あらすじ:モデル・人気インフルエンサーのヤヤと、男性モデルカールのカップルは、招待を受け豪華客船クルーズの旅に。リッチでクセモノだらけな乗客がバケーションを満喫し、高額チップのためならどんな望みでも叶える客室乗務員が笑顔を振りまくゴージャスな世界。しかしある夜、船が難破。そのまま海賊に襲われ、彼らは無人島に流れ着く。食べ物も水もSNSもない極限状態で、ヒエラルキーの頂点に立ったのは、サバイバル能力抜群な船のトイレ清掃婦だった――(引用:filmarks

試写会アフタートーク

この日の試写会では、コラムニスト/稲田豊史氏をゲストに迎えての感想登壇でした。本記事では司会をされた映画ジャーナリスト/立田敦子氏が、事前にリューベン・オストルンド監督への取材やプライベートでのランチ会などでお聞きした制作エピソードをメインでレポートします。

Q.いつから本作の構想があったのか?

A.前作『ザ・スクエア』の日本公開時にはすでに構想があって、監督と雑談しているときにあらすじを聞いた。完成版との違いとしては、イケメンモデル/カールはルッキズムの象徴として''髪の薄くなった男性モデル''という設定を予定していた。

Q.アビゲイル役の候補

A.アビゲイルの候補には日本人役者も挙がっていて、監督とランチをしながら次回の映画作品の構想を聞いているときに、この役者さんはどうだろう?と話しているなかで挙がったのは樹木希林さん。スマホで樹木希林さんのフォトを見て、いいねぇ!と言っていたと。

Q.各エピソードのヒントはどこから?

A.大体のエピソードが身近な人、自分の身に起こったことが元ネタになっている。今回の作品も身近な人に男性モデルになった人がいたのでそこから。本作にあるデート中のお会計を男性/女性が払う押し問答は、監督と当時の彼女(=妻)と実際にあったエピソード。たしかカンヌ映画祭でホテルに泊まったときにこういったことがあった。彼女もフォトグラファーとして成功していたからね。そのあときちんと話し合って、和解し、その後結婚に至っている。

Q.映画のテーマは?

A.前作『スクエア』、前々作『フレンチアルプスで起きたこと』も同じテーマになるけど、自分の作る映画は一貫して『男性らしさ』にフォーカスを当ていて、男性が求められる役割に苦しんでいる男性を描いている。例えば『男性が奢るのが当たり前』『男性が女性を守るもの』のような役割。こういった社会学、行動学をベースに映画作っていきたいと思ってる。

Q.最後に一言

A.この映画をカンヌ国際映画祭で流すのが夢なんだ。なんせカンヌに出席している人たちは、この映画でいう『富裕層』そのものだからね

原題『Triangle of Sadness』

アフタートークでは、作品タイトルにも触れていて、原題を直訳すると『悲しみの三角形』となり、これは眉間のシワを表しているそう。前作が''スクエア(=四角)だったので、2作連続で図形がタイトルになっている。邦題の『逆転のトライアングル』は、原題のtriangle(=三角形)を活かして、且つ作品内容を言い得ているので、邦題がとても良いと登壇されたお二人が仰っていました。確かに!

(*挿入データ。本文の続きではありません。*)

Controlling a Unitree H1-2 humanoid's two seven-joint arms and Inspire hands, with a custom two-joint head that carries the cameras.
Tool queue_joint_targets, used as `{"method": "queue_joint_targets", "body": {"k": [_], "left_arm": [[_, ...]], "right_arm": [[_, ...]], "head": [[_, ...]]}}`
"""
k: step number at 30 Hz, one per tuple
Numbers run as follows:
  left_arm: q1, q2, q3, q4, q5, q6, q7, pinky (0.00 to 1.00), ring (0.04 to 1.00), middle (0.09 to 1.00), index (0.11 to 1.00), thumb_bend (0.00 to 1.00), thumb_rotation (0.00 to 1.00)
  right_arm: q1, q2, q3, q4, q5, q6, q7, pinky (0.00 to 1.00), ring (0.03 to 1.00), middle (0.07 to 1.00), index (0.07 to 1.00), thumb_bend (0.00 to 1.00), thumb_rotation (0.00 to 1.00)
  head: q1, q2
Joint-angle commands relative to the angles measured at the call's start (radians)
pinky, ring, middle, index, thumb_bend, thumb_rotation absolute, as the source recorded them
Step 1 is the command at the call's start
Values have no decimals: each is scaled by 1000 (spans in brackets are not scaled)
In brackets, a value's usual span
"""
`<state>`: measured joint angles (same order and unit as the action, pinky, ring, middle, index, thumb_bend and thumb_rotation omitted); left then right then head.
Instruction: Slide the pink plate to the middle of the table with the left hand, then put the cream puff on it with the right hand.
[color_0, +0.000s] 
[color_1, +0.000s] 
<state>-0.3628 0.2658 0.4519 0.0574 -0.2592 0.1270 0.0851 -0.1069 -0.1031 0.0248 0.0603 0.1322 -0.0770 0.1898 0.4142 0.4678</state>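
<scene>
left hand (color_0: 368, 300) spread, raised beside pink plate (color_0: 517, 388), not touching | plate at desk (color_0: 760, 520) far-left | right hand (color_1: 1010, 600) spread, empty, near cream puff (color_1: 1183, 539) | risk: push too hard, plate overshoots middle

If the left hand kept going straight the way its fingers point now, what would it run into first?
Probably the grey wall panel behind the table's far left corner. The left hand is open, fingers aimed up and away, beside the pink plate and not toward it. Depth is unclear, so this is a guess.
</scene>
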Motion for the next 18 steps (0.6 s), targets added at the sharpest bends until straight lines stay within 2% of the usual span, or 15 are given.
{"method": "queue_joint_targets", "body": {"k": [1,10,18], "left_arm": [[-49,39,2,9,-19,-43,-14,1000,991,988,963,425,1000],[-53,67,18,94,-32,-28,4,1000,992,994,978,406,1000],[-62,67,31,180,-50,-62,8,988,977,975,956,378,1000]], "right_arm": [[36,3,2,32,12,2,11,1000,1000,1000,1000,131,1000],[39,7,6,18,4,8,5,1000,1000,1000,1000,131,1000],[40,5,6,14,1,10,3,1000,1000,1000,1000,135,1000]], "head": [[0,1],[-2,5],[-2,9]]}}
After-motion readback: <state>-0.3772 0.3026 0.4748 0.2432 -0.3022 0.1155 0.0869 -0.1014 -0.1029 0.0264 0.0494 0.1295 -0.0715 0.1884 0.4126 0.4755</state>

ちなみに試写会はSNS経由、Fan's Voice経由でご招待いただくことが多いです。Fan's Voiceが主催している試写会は、アフタートーク付きのものが多く、また映画ジャーナリスト/立田敦子氏が司会をされるので、制作エピソードをたくさん知れます。地方の方にも嬉しいオンライン試写会の企画も最近は増えているので、映画のこぼれ話を聞きたい!という方にはオススメです。良かったらぜひエントリーしてみてください。良い映画LIFEを!